Nothing in the records should be changed in the copy, though the pictures must be left out.
DATA TO PROCESS START
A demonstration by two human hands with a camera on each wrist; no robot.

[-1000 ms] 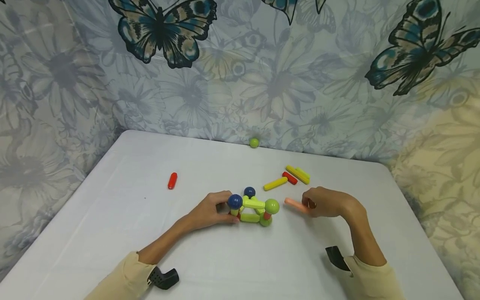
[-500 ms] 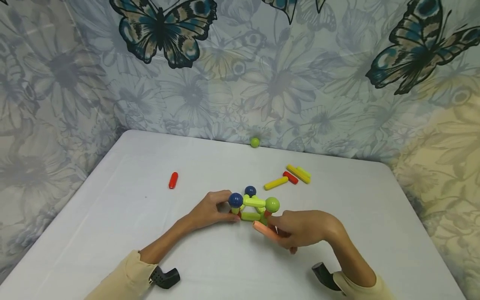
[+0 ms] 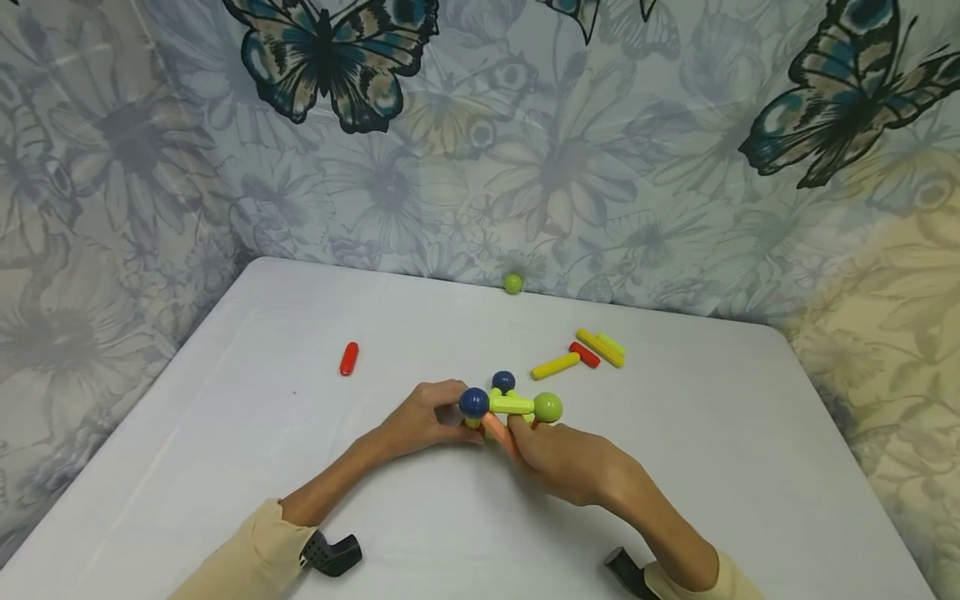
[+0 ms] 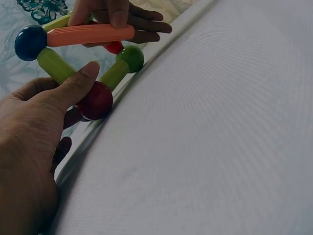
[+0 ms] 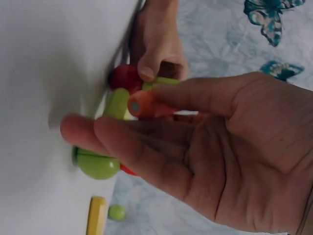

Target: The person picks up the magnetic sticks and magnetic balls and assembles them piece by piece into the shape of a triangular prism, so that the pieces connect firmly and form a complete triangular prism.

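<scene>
A frame of balls and rods point(image 3: 512, 405) stands on the white table in front of me. My left hand point(image 3: 420, 419) holds its near left corner, thumb on a red ball point(image 4: 98, 102) at the bottom. My right hand point(image 3: 577, 462) pinches an orange rod point(image 4: 88, 34) between thumb and fingers. One end of that rod meets the upper blue ball point(image 4: 31, 43); the other end point(image 5: 135, 106) is free. Light-green rods point(image 4: 56, 65) join the balls, among them a green ball point(image 3: 548, 407) on the right and another blue ball point(image 3: 503, 382) behind. The right hand hides part of the frame's lower side.
Behind the frame, to the right, lie a yellow rod point(image 3: 555, 367), a red rod point(image 3: 585, 354) and more yellow rods point(image 3: 600, 347). Another red rod point(image 3: 348, 359) lies at the left. A loose green ball point(image 3: 513, 284) is at the table's back edge.
My right hand has moved left with the orange rod, from the right of the frame to its front, and the rod's end now meets the blue ball. My left hand has stayed on the frame.
</scene>
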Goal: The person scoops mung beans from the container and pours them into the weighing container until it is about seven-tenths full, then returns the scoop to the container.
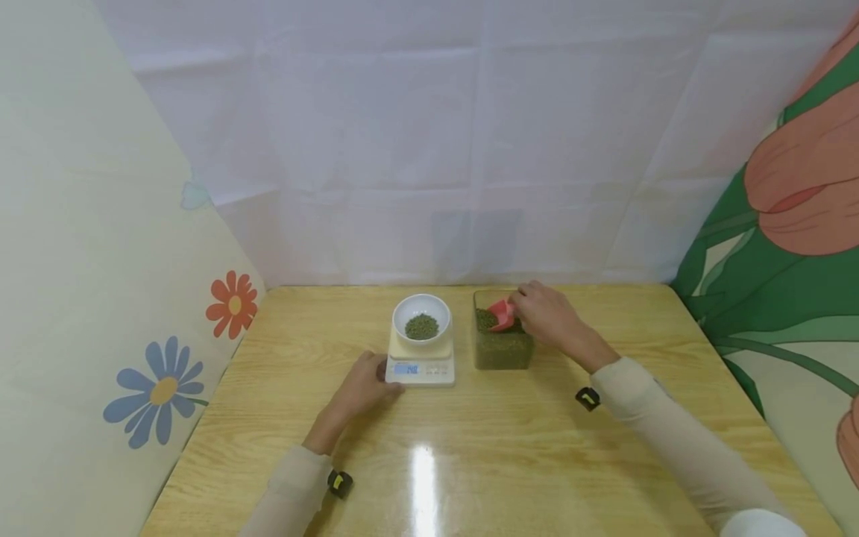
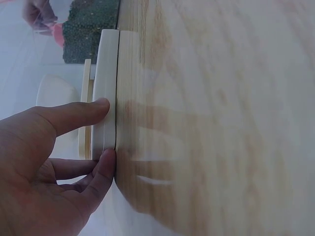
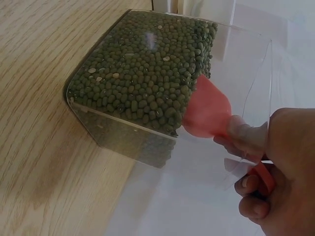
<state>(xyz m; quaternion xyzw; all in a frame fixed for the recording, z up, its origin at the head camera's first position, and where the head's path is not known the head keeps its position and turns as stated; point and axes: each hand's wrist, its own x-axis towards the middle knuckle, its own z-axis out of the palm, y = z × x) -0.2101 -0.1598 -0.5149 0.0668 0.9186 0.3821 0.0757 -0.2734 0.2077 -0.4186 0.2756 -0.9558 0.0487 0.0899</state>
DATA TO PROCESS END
== SOLUTION FOR THIS EXERCISE ==
A demonstration by two human hands with a camera on each wrist; no robot.

[-1000 ms] 
[-500 ms] 
[+0 ms] 
[+0 ms] 
[+0 ms] 

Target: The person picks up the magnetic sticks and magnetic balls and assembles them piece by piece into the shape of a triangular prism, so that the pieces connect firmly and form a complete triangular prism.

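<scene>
A frame of balls and rods point(image 3: 512, 405) stands on the white table in front of me. My left hand point(image 3: 420, 419) holds its near left corner, thumb on a red ball point(image 4: 98, 102) at the bottom. My right hand point(image 3: 577, 462) pinches an orange rod point(image 4: 88, 34) between thumb and fingers. One end of that rod meets the upper blue ball point(image 4: 31, 43); the other end point(image 5: 135, 106) is free. Light-green rods point(image 4: 56, 65) join the balls, among them a green ball point(image 3: 548, 407) on the right and another blue ball point(image 3: 503, 382) behind. The right hand hides part of the frame's lower side.
Behind the frame, to the right, lie a yellow rod point(image 3: 555, 367), a red rod point(image 3: 585, 354) and more yellow rods point(image 3: 600, 347). Another red rod point(image 3: 348, 359) lies at the left. A loose green ball point(image 3: 513, 284) is at the table's back edge.
My right hand has moved left with the orange rod, from the right of the frame to its front, and the rod's end now meets the blue ball. My left hand has stayed on the frame.
</scene>
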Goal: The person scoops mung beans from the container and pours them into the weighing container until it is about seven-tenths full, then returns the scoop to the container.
<state>(xyz m; quaternion xyzw; all in a frame fixed for the recording, z up, its origin at the head camera's first position, and where the head's path is not known the head keeps its position and turns as stated; point and axes: each hand's wrist, its own x-axis towards the middle knuckle, its own z-axis out of the palm, y = z × x) -0.2101 -0.1598 -0.5149 0.0668 0.9186 0.3821 0.0757 -0.2734 0.2077 -0.4186 0.2756 -0.9558 0.0487 0.0899</state>

The output given is complete.